As one of the seven crew members currently on the International Space Station (ISS), NASA astronaut Megan McArthur made her "best space tacos yet" by using freshly picked peppers, fajita beef, and rehydrated tomatoes.
McArthur said in a post on Oct. 29 that astronauts got to eat red and green peppers and take a taste test for future scientific work. NASA is testing out food ahead of long-term missions to Mars and the moon with 48 Hatch peppers.
The pepper harvest is kind of self-sustaining since some of the peppers produced flowers that germinated another crop, NASA said in an Oct. 5 update. Some of the flowers were hand-pollinated for harvest, which might be this month.
"Studies of fruit development in microgravity are limited, and NASA researchers have noted lower fruit development versus ground observations in this experiment for reasons that are not fully understood at this point," the agency said.
Friday Feasting! After the harvest, we got to taste red and green chile. Then we filled out surveys (got to have the data! 😁). Finally, I made my best space tacos yet: fajita beef, rehydrated tomatoes & artichokes, and HATCH CHILE! https://t.co/pzvS5A6z5u pic.twitter.com/fJ8yLZuhZS— Megan McArthur (@Astro_Megan) October 29, 2021
Pepper-picking day for the first harvest was Oct. 29, according to the International Space Station Research Twitter feed. This crop comes from a study called Planet Habitat-04, which tries to grow different plants in space.

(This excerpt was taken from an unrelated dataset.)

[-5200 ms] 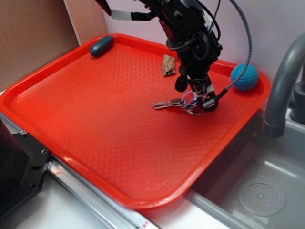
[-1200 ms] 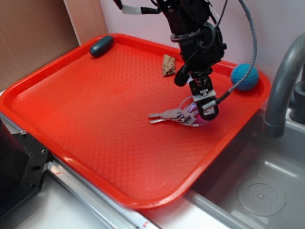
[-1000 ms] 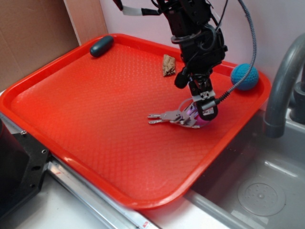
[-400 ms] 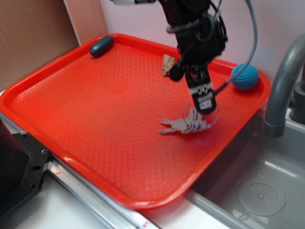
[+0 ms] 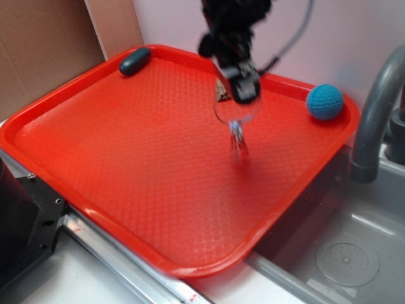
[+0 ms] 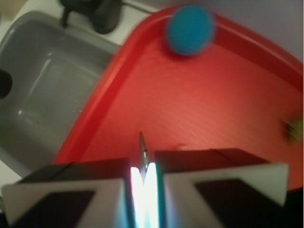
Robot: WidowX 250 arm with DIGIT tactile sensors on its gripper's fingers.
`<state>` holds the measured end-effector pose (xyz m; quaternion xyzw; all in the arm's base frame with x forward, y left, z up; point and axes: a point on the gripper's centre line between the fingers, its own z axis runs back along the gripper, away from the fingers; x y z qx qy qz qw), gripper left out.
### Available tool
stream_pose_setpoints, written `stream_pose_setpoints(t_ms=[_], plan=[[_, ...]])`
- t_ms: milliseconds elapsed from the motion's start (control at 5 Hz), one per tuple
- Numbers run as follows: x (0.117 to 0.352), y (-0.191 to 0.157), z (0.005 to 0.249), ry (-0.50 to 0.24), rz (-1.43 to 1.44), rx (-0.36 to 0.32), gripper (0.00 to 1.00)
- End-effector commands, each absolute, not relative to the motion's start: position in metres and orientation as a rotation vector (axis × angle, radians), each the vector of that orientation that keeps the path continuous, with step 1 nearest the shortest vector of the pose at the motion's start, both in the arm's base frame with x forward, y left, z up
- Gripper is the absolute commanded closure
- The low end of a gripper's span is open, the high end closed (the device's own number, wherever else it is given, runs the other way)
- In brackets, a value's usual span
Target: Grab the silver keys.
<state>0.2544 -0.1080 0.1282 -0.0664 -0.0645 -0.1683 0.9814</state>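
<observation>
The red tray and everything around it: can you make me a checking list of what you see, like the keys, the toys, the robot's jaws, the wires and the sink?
Surface: red tray, textured, lying flat.
Job's things: silver keys dangle blurred from a wire ring, lifted off the tray.
Clutter: blue crocheted ball at the tray's right corner; dark oval object at the back rim; small brown chunk, partly hidden.
Grippers: gripper raised, jaws shut on the ring.
Cables: grey cable arcs behind the arm.
Surroundings: grey sink and faucet to the right; cardboard to the left.
</observation>
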Motion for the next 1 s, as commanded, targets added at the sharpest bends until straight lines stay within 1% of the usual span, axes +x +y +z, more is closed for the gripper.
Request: stream_pose_setpoints(t_ms=[0, 200, 400, 600, 800], plan=[[0.227, -0.019, 0.192, -0.010, 0.157, -0.031, 1.00], [0.202, 0.003, 0.215, 0.010, 0.407, -0.013, 1.00], [0.184, 0.000, 0.242, -0.142, 0.584, 0.042, 1.00], [0.197, -0.011, 0.251, -0.192, 0.512, 0.059, 1.00], [0.204, -0.020, 0.247, -0.202, 0.480, 0.077, 1.00]])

Past harvests have included mizuna mustard, radishes, zinnias red lettuce, and two other lettuce types. The latest batch of Hatch chile peppers made their way to the ISS on June 5 with the SpaceX Dragon CRS-22 commercial resupply mission. In a statement on July 13, NASA said the peppers were growing.
SpaceX Crew-2 astronauts, including McArthur, happened to be on board when the chile peppers were ripe for harvest. Originally, they were supposed to return in late October, before the crops were ready. They're still in space waiting for the weather to clear so they can launch Crew-3.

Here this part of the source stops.